Hiroshige, in full Andō Hiroshige, professional names Utagawa Hiroshige and Ichiyūsai Hiroshige, original name Andō Tokutarō, (born 1797, Edo [now Tokyo], Japan - died October 12, 1858, Edo), Japanese artist, one of the last great ukiyo-e ("pictures of the floating world") masters of the colour woodblock print.
His genius for landscape compositions was first recognized in the West by the Impressionists and Post-Impressionists.
His print series Fifty-three Stations of the Tōkaidō (1833-34) is perhaps his finest achievement.
Hiroshige was the son of Andō Genemon, warden of the Edo fire brigade. Various episodes indicate that the young Hiroshige was fond of sketching and probably had the tutelage of a fireman who had studied under a master of the traditional Kanō school of painting.
In the spring of 1809, when Hiroshige was 12 years of age, his mother died.
Memorial portrait of Hiroshige by Kunisada
Shortly after, his father resigned his post, passing it on to his son.
Early the following year, his father died as well. Hiroshige’s actual daily duties as a fire warden were minimal, and his wages were small.
Undoubtedly, these factors, plus his own natural bent for art, eventually led him to enter, about 1811, the school of the ukiyo-e master Utagawa Toyohiro.
Hiroshige is said to have first applied to the school of the more popular artist Utagawa Toyokuni, a confrere of Toyohiro.
Had Hiroshige been accepted as a pupil by Toyokuni, he might well have ended his days as a second-rate imitator of that artist’s gaudy prints of girls and actors.
It was doubtless the more modest and refined taste of Toyohiro that helped form Hiroshige’s own style - and led his genius eventually to find full expression in the new genre of the landscape print.
Although receiving a nom d’artiste and a school license at the early age of 15, Hiroshige was no child prodigy, and it was not until six years later, in 1818, that his first published work appeared. In the field of book illustration, it bore the signature Ichiyūsai Hiroshige.
No earlier signed works are extant, but it is likely that, during this student period, Hiroshige did odd jobs (e.g., inexpensive fan paintings) for the Toyohiro studio and also studied, on his own, the Chinese-influenced Kanō style and the impressionistic Shijō style - both of which were to strongly influence his later work.

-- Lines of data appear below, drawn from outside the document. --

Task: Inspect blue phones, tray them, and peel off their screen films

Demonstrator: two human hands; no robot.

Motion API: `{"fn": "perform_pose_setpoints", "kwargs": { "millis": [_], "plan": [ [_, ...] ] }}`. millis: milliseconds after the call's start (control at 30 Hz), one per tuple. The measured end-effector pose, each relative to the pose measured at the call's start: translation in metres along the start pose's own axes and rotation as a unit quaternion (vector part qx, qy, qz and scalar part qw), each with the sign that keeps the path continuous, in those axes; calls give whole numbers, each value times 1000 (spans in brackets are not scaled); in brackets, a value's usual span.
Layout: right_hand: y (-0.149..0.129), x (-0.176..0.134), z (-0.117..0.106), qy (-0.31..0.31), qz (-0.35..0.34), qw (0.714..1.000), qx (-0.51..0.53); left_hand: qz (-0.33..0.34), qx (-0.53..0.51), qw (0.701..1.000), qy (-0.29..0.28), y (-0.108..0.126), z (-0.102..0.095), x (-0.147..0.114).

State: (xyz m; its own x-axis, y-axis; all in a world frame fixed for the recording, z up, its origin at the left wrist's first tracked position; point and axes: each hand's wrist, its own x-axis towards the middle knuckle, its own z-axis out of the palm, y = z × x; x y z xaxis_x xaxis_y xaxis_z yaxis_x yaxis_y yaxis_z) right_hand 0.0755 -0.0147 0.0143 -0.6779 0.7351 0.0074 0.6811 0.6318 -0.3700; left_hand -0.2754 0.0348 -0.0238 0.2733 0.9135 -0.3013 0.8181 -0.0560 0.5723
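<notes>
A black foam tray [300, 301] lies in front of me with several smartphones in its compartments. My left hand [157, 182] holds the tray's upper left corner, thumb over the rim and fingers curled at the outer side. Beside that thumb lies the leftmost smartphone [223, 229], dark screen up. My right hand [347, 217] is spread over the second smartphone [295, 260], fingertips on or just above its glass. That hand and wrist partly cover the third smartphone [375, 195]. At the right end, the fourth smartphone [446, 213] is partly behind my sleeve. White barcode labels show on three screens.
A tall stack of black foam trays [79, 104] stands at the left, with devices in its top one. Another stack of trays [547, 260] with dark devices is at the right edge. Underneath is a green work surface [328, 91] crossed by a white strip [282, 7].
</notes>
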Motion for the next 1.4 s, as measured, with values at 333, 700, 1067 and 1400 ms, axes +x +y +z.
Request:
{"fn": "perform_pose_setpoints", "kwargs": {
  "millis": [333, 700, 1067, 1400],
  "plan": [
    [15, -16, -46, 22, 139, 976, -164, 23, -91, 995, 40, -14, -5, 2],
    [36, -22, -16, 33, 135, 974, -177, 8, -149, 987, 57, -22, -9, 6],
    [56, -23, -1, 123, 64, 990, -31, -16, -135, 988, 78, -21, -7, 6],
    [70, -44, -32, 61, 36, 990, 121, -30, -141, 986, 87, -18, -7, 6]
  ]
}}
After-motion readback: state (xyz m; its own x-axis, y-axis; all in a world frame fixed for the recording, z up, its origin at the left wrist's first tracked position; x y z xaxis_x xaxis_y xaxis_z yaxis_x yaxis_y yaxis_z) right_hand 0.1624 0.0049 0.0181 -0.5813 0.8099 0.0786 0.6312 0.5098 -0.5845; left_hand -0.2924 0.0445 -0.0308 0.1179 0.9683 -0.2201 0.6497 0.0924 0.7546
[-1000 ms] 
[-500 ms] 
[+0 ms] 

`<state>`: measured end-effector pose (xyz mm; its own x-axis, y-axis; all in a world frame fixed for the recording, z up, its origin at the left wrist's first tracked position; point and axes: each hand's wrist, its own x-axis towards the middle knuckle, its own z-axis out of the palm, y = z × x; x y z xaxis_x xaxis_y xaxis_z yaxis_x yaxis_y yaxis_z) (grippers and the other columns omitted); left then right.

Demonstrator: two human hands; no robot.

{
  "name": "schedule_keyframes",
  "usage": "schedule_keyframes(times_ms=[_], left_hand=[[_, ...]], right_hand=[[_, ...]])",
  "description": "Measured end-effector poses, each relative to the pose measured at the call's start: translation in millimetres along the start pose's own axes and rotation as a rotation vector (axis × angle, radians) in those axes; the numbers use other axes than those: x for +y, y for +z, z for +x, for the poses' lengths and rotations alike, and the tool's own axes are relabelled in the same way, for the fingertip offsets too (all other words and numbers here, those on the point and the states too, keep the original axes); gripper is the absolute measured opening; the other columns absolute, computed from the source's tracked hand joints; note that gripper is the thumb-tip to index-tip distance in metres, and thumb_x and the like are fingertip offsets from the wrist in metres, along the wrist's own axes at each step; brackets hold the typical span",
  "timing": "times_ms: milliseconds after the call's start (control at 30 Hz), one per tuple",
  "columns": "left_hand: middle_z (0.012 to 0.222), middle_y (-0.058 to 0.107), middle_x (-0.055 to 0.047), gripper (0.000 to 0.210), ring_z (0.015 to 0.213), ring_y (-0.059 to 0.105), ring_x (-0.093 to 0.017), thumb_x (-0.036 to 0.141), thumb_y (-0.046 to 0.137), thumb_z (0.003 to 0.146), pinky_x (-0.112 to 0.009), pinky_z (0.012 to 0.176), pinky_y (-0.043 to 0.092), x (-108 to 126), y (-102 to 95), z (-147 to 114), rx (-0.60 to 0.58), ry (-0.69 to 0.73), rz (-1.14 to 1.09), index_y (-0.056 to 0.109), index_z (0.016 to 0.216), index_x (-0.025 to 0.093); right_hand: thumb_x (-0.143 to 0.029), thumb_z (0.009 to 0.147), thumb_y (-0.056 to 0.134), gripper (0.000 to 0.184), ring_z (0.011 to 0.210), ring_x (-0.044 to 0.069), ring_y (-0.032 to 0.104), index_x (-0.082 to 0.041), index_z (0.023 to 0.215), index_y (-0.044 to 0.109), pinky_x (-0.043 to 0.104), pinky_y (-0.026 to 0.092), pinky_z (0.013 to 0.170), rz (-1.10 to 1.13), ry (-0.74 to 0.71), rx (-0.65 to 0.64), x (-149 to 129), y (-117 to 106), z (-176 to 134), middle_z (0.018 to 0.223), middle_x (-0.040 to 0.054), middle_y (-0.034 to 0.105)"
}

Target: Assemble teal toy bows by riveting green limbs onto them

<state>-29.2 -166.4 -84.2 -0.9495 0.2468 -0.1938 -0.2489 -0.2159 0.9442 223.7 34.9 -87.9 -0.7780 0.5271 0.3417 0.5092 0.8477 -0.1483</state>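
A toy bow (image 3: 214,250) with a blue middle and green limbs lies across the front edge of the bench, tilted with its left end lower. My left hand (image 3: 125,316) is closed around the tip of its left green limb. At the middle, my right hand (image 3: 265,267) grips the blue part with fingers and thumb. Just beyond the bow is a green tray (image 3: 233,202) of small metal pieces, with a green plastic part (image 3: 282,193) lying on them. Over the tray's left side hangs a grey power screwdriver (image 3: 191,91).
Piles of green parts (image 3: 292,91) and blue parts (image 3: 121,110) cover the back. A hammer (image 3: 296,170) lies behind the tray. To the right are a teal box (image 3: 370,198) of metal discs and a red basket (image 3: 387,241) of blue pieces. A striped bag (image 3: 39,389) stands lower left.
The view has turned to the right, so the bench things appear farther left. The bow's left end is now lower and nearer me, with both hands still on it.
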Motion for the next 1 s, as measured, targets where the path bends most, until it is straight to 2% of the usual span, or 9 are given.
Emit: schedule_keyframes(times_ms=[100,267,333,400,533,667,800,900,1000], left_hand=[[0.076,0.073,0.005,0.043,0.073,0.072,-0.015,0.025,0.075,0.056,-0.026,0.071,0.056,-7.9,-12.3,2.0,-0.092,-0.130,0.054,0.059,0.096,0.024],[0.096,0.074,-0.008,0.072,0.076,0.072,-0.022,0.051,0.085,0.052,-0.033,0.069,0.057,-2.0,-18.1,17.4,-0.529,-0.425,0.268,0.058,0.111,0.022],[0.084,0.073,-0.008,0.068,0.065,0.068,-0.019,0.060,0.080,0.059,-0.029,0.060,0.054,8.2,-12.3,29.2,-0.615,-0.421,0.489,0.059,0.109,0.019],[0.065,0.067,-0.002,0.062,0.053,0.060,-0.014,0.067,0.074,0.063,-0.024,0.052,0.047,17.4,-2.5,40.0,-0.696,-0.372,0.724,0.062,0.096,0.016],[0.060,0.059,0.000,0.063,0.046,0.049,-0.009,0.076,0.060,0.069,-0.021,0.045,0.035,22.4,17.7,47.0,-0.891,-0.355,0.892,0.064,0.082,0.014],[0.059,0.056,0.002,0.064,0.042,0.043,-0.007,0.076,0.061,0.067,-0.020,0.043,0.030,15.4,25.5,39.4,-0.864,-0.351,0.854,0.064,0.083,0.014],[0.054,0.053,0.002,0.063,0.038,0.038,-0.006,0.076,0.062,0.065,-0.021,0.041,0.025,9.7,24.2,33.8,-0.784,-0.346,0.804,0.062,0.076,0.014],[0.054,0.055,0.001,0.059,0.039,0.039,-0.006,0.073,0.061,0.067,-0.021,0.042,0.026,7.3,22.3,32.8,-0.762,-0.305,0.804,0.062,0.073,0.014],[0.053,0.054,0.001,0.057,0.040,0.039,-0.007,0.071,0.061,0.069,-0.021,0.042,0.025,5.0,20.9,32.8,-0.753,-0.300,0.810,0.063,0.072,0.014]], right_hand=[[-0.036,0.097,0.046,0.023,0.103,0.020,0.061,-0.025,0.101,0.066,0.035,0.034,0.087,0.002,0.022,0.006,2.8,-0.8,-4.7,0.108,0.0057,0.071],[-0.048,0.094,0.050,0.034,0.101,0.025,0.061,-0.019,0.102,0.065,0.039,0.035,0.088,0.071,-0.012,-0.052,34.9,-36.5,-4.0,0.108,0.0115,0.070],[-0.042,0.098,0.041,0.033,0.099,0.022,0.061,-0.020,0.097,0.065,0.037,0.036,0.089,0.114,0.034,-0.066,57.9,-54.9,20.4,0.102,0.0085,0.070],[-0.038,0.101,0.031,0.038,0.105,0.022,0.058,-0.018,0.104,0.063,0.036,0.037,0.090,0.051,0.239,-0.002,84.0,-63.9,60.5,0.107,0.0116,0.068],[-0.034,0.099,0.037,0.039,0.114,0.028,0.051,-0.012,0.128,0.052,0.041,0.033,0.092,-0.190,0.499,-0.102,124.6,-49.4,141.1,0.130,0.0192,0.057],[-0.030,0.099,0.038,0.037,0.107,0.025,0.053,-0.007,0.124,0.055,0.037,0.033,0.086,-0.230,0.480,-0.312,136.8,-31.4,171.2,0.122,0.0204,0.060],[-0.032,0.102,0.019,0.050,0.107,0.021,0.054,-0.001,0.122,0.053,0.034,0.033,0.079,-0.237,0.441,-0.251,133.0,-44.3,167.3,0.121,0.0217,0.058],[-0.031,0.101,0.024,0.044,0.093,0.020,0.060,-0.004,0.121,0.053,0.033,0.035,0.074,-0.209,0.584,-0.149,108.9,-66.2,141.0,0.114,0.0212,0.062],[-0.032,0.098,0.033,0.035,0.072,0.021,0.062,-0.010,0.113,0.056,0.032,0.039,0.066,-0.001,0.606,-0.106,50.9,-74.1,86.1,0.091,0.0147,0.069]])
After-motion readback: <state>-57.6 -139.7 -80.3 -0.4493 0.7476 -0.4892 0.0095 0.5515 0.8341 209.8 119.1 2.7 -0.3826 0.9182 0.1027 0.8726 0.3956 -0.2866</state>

As soon as he was able, Hiroshige transferred to his own son the post of fire warden and devoted himself to his art. As is customary with artists of the plebeian ukiyo-e school, early biographical material regarding Hiroshige is scarce: he and his confreres were considered to be only artisans by the Japanese society of the time, and, although their works were widely enjoyed and sometimes even treasured, there was little interest in the personal details of their careers. Thus, Hiroshige’s adult years must be traced largely through his works.
Hiroshige’s artistic life may be characterized in several stages. The first was his student period, from about 1811-1830, when he largely followed the work of his elders in the field of figure prints - girls, actors, and samurai, or warriors.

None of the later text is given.